A former U.S. solicitor general and a principal deputy solicitor general analyzed the impact of the current Supreme Court’s changing of precedent under the Trump administration at Georgetown University’s annual Bernstein Symposium April 20.
Paul Clement and Neal Katyal, who served in the George W. Bush and Obama administrations, respectively, argued against current presidential advances in their recent cases and how this administration may affect the future of the court. The annual Bernstein Symposium — created in 1994 to honor the late Marver H. Bernstein, a Georgetown politics and philosophy professor — invites notable public figures to address the challenges that arise from confronting public institutions.

Clement said the Supreme Court’s use of the emergency docket, which is used for urgent cases that are heard without full oral arguments, has diverted resources from other decisions.
“My criticism is that the court is doing so much work now on the emergency docket that it does two things that I think are counterproductive,” Clement said at the event. “One thing is, it further skews the cases towards cases that involve the government. Because you look at the emergency docket, it’s not even General Motors or Meta or whoever are the kind of big private players today that are getting a lot of use out of the emergency docket or getting cases granted, it’s almost all government.”
Recent cases on the emergency docket include Tangipa v. Newsom, about the constitutionality of California’s congressional map for the 2026 elections, and Castro v. Guevara, which argues a 7-year-old girl from Texas should be deported to Venezuela with her mother.
Katyal said decisions on the emergency docket can influence the court’s final decisions.
“When I went to argue the case months later, I’m convinced that that emergency decision distorted the way they thought about the case on the merits,” Katyal said at the event. “It wasn’t a free tabula rasa determination. It was one that was colored by the fact that the solicitor general yelled emergency early, months earlier.”
Katyal said the major questions doctrine, a Supreme Court principle which requires clear congressional authorization on major administrative decisions, shaped his winning argument in a case challenging Trump’s tariff power.
“I strategically made the choice to litigate the case, not about this president, but the presidency and about general powers, and ask for the justices to imagine any other president, including a democratic president who wants to declare a climate emergency and that there were tariff rates for oil-producing countries or things like that,” Katyal said. “I think that was critical.”
Clement said Katyal’s win demonstrated the judiciary’s strength despite the Trump administration’s arguments.
“What a great country to live in, where, despite all that, the Supreme Court still was able to make the decision that this was an invalid exercise of presidential authority,” Clement said. “I think that is sort of part of the lesson in this case.”

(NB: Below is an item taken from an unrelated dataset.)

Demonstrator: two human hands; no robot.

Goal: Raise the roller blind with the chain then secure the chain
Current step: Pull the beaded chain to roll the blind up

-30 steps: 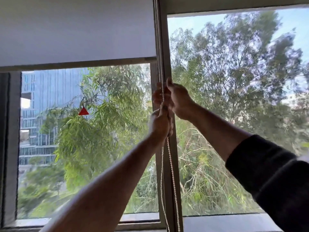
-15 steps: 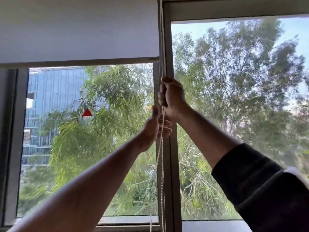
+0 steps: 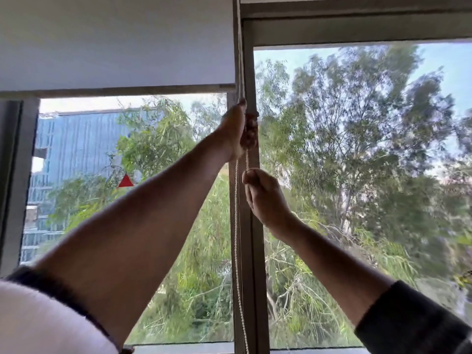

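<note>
A grey roller blind (image 3: pixel 115 44) covers the upper part of the left window pane, with its bottom bar (image 3: pixel 115 91) across the glass. A white bead chain (image 3: pixel 237 226) hangs along the central window post (image 3: pixel 251 264). My left hand (image 3: pixel 238 129) is high on the chain, fingers closed round it. Just below it, my right hand (image 3: pixel 264 198) is closed on the chain beside the post. Two strands run up past the blind's right edge and down to the sill.
The window frame (image 3: pixel 15 175) stands at the far left. Trees and a glass building lie outside. A small red triangle (image 3: pixel 125 181) shows in the left pane. The right pane is uncovered, its blind (image 3: pixel 357 29) rolled up at the top.
My left hand went up the chain from below to above the right hand. My right hand came down from the upper grip to a lower one. The view tilted upward.
</note>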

Clement, who is currently arguing on behalf of Federal Reserve Governor Lisa Cook, challenging the lawlessness of her removal from the board, said Trump has used executive powers for his own personal aims.

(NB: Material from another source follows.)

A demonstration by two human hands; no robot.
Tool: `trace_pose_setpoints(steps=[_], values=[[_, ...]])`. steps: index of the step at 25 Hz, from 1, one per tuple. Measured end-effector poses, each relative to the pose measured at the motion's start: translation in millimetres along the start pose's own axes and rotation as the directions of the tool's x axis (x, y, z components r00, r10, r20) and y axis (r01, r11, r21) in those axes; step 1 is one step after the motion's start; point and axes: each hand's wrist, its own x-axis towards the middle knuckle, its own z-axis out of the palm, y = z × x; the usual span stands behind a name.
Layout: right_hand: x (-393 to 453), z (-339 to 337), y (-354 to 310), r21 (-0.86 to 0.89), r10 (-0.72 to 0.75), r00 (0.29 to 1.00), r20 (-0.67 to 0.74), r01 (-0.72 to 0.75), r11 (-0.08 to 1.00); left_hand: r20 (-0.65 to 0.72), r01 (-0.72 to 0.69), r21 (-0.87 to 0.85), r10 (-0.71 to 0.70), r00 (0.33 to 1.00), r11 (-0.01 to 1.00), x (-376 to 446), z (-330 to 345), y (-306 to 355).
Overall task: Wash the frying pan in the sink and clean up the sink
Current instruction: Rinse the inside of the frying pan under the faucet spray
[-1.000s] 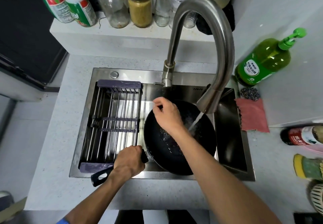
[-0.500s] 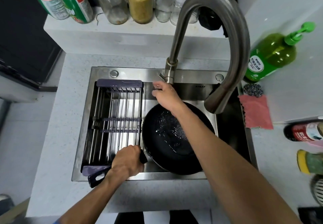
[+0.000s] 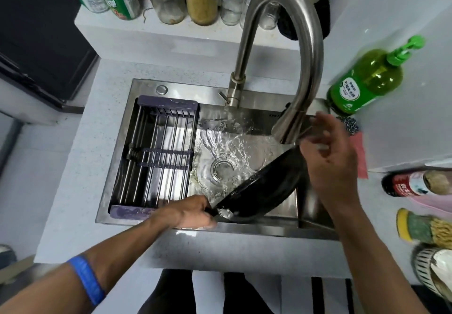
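Observation:
The black frying pan stands tilted steeply on its edge in the steel sink, its inside turned to the right. My left hand grips its handle at the sink's front rim. Water swirls over the sink floor around the drain. My right hand hovers beside the pan's upper rim and just right of the faucet head, fingers loosely spread and holding nothing. No water comes from the spout.
A purple-ended wire drain rack fills the sink's left half. A green dish-soap pump bottle, a steel scourer and a pink cloth lie at the right. Jars and bottles line the back ledge. More bottles sit far right.
The pan went from lying flat to tipped on edge, pouring its water into the sink. My right hand left the faucet lever and moved right, past the spout. The stream stopped.

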Motion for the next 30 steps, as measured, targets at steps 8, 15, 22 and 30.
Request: trace_pose_setpoints(steps=[8, 15, 22, 30], values=[[20, 16, -48, -0.057, -0.051, 0.972, 0.228, 0.066, 0.996, 0.027, -0.017, -0.194, 0.023, 0.999, 0.981, -9, 6, 6], [16, 129, -97, -0.026, -0.055, 0.724, 0.688, 0.101, 0.995, -0.143, -0.070, -0.077, 0.058, 0.988, 0.995, -16, 11, 10], [33, 33, 14, -0.726, 0.157, 0.967, 0.201, 0.040, 0.687, -0.512, -0.074, 0.234, 0.188, 0.838, 0.969, -32, 16, 19], [62, -87, 76, -0.674, 0.357, 0.933, -0.049, -0.295, 0.678, -0.524, 0.027, 0.601, 0.367, 0.769, 0.799, -56, -16, 85]])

“One of the things that President Trump did in his second administration is he came in with a sort of very strong view that under sort of his theory of article two, presidential power, he could remove without even stating a cause most of the members of the so-called independent agencies — Federal Trade Commission, National Labor Relations Board,” Clement said.
“President Trump grew increasingly frustrated by the fact that the Federal Reserve Board would not lower interest rates, which he very much wanted them to do, and so at a certain point, one of his other government officials brought forth the idea that one of the board governors had some inconsistency in her mortgage application, and that was going to be a basis for the president to remove that governor from the board,” Clement added.
Clement said the current Supreme Court’s more expansive interpretations of legal precedents, such as the Free Exercise Clause within the First Amendment, granting greater religious liberty, are due in large part to Chief Justice John Roberts’ legal background.
“I don’t think it’s an accident that two areas where I think the law has probably moved the most dramatically, those are areas of the law that the chief justice is fully on board the project, and indeed has written a lot of decisions,” Clement said.
Katyal said the Supreme Court has also changed the way it addresses cases about race.
“I think there’s a fundamental difference in the way the Roberts Court is treating race,” Katyal said. “I do think this Court is very focused on race neutrality in ways that its predecessor was not.”
Clement said that remaining open to challenges has helped him in arguments.
“It obviously takes a certain amount of self-confidence to go into the Supreme Court and argue a case like this, but I really do think one of the keys to doing it effectively is to have that humility, to really improve and really listen to the feedback again in those reports and internalize it,” Clement said.
Katyal said Georgetown students should focus on bridging partisan divides.
“My serious advice, as someone said earlier, is to be more like Paul,” Katyal said. “We need a little bit of bravery, a little bit more of reaching across the aisle and helping one another, understanding we’re in this thing together.”